Segment Start: INFORMATION SUPPLIED

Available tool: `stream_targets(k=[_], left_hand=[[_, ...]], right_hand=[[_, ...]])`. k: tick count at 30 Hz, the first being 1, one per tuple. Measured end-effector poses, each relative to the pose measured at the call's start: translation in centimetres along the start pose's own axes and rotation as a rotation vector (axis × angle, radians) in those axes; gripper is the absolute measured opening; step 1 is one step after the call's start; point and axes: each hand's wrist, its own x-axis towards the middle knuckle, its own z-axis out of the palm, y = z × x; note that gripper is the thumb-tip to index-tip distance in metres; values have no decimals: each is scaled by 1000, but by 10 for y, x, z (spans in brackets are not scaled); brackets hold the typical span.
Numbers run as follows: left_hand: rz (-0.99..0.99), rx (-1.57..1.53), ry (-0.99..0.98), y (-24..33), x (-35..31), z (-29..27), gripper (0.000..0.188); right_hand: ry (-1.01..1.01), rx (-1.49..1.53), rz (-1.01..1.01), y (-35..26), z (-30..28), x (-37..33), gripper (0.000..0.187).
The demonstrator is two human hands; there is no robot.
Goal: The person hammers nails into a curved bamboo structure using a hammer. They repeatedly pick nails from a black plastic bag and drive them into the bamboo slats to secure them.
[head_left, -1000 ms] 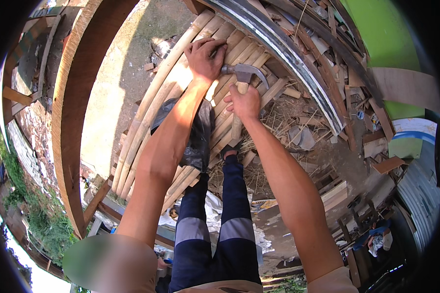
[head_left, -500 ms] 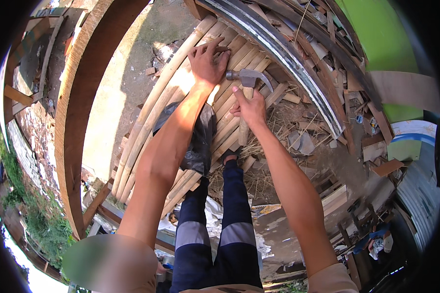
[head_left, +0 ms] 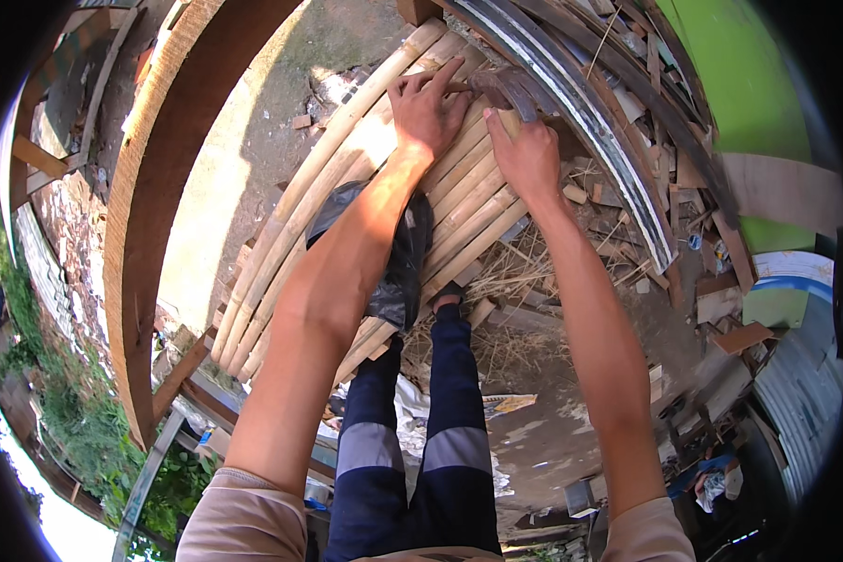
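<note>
A claw hammer (head_left: 508,92) with a dark metal head and a pale wooden handle is gripped by my right hand (head_left: 531,159), thumb lying along the handle. Its head is over the far end of a row of bamboo poles (head_left: 468,192), close to my left fingertips. My left hand (head_left: 428,112) rests on the poles with its fingers apart, the index finger stretched out. No nail can be made out there. Under my left forearm, a black plastic bag (head_left: 407,267) lies over the poles, partly hidden.
A thick curved-looking wooden beam (head_left: 140,215) rises at left. Beyond the poles runs a dark bar with a white stripe (head_left: 595,117). Scrap wood (head_left: 628,220) and dry straw (head_left: 525,267) litter the ground at right. Corrugated metal sheet (head_left: 796,393) stands far right.
The hammer and my right hand have moved away from me and to the right, nearer the poles' far end. My left hand has shifted slightly right along with the view.
</note>
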Motion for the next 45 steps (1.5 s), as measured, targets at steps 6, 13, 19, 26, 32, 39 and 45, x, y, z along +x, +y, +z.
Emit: stream_targets(k=[6,13,19,26,32,39,45], left_hand=[[-38,-42,-5,1,-1,0,52],[-40,-31,-27,0,0,-2,49],[-52,-13,-50,3,2,-6,48],[-51,-15,-39,2,-3,-5,46],[-36,-35,-30,4,1,-5,45],[-42,-13,-58,6,2,-6,43],[-41,-40,-70,6,2,-5,42]], right_hand=[[61,-12,-64,1,4,5,55],[93,-53,-97,1,4,6,51],[-58,-118,49,-13,-5,11,39],[-42,-86,-10,-5,5,11,41],[-14,-92,-24,0,7,8,39],[55,-84,-75,6,10,1,39],[128,13,-77,15,19,-10,38]])
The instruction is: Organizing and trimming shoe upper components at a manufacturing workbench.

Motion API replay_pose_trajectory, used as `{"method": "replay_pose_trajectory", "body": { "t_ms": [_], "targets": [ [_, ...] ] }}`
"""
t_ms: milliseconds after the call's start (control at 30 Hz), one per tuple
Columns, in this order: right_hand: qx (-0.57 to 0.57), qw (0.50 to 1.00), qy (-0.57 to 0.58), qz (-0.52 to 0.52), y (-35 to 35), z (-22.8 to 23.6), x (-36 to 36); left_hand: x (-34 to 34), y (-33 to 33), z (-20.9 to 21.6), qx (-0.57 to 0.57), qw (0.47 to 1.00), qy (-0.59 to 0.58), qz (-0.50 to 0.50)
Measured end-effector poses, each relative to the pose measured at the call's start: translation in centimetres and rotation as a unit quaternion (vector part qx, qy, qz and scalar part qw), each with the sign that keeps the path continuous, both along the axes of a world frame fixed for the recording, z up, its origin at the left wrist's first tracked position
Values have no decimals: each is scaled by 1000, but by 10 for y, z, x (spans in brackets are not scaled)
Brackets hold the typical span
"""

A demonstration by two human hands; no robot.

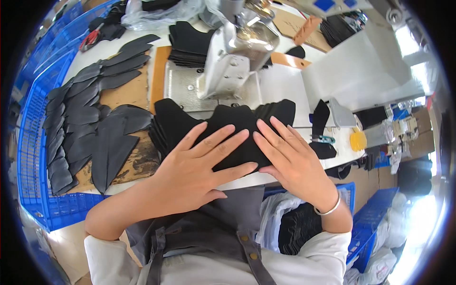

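Head view. My left hand (202,159) lies palm down on the stack of black fabric pieces (223,126), fingers (223,135) spread flat and extended, gripping nothing. My right hand (289,156) lies flat beside it on the same stack, fingers fanned slightly apart, thumb tucked at the near edge; nothing is pinched. The two hands nearly meet at the fingertips.

The stack sits on the white table (285,83), directly in front of the sewing machine (237,57), just on my side of its metal base plate. Its edges are stepped, showing many layers.

Left of the sewing machine, a row of dark leaf-shaped cut pieces (76,118) lies overlapped on brown cardboard (128,92). Beyond those, further left, runs a blue plastic crate (33,142). Behind the machine, a second pile of black pieces (187,42) rests. Right of the machine, near the table edge, lie small scissors (324,139) and a yellow round object (358,140). A silver bracelet (329,209) circles my right wrist.
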State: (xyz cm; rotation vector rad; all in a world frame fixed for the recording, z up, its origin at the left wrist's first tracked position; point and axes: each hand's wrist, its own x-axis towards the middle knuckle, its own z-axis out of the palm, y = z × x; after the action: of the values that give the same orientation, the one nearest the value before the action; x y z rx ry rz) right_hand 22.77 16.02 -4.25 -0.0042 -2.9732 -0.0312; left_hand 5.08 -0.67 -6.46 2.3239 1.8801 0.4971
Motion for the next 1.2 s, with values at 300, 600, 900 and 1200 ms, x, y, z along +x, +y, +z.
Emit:
{"method": "replay_pose_trajectory", "body": {
  "t_ms": [300,600,900,1200],
  "targets": [
    [70,990,53,115,14,15,-7,-8,3,4,57,992,-111,10],
    [38,962,251,103,-19,19,-16,-40,-57,63,234,927,211,204],
    [-89,949,299,41,-29,-34,6,-167,60,42,421,821,306,235],
    [-140,932,333,34,-48,-44,17,-154,85,17,188,974,57,111]
  ]
}}
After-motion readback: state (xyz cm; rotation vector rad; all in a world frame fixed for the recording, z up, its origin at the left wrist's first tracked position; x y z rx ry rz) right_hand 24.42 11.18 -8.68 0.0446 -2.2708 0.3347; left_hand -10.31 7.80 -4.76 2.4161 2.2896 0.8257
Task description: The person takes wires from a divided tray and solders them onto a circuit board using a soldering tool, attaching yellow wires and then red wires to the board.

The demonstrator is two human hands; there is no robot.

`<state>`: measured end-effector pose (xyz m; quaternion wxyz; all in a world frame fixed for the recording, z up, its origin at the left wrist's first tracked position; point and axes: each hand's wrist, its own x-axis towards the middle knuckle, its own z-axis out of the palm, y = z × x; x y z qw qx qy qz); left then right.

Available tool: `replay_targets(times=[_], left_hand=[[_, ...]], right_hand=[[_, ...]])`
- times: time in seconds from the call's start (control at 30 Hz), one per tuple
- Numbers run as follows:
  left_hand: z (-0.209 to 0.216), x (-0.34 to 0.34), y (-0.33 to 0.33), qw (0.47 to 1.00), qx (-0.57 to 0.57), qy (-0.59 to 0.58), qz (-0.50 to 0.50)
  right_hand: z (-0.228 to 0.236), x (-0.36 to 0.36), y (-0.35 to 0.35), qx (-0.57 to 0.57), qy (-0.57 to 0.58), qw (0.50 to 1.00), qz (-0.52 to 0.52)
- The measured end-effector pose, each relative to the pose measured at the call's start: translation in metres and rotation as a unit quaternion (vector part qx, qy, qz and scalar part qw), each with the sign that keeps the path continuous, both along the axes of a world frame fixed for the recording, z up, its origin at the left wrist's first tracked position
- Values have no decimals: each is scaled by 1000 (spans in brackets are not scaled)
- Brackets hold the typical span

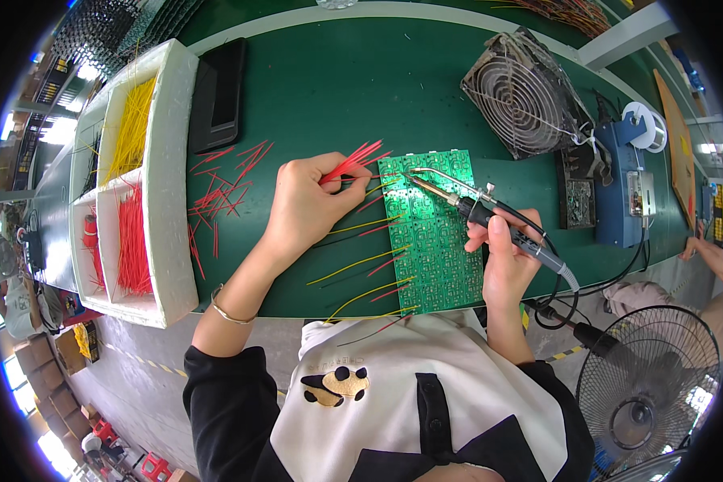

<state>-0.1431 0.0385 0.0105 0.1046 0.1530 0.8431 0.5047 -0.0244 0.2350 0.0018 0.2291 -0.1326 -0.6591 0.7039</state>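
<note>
My left hand (pixel 317 197) pinches a bundle of short red wires (pixel 357 161), close to the upper left edge of a green circuit board panel (pixel 438 241). In my right hand (pixel 504 253) is a soldering iron (pixel 482 215), with a thin curved metal tube fixed along it. Its tip points at the board's upper left part, beside the end of a red wire coming from my left hand. Several yellow, red and black wires (pixel 360 255) stick out leftward from the board's left edge.
Loose red wires (pixel 221 193) lie left of my hand, beside a white foam box (pixel 173 185) of sorted wires. Behind it rests a black phone (pixel 218 92). A boxed fan (pixel 514 96) and a blue solder feeder (pixel 618 177) stand at right. A floor fan (pixel 643 394) is lower right.
</note>
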Motion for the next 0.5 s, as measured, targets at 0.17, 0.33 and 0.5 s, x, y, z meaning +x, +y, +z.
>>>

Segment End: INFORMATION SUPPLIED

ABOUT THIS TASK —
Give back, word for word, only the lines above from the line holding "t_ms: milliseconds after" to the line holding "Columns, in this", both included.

SOLUTION TO THIS EXERCISE —
t_ms: milliseconds after the call's start (control at 30 Hz), one per tuple
Columns, in this order: right_hand: qx (-0.57 to 0.57), qw (0.50 to 1.00), qy (-0.57 to 0.58), qz (-0.52 to 0.52), y (-35 to 35), z (-22.8 to 23.6), x (-36 to 36); left_hand: x (-34 to 34), y (-33 to 33), z (-20.9 to 21.6), qx (-0.57 to 0.57), qw (0.47 to 1.00), qy (-0.59 to 0.58), qz (-0.50 to 0.50)

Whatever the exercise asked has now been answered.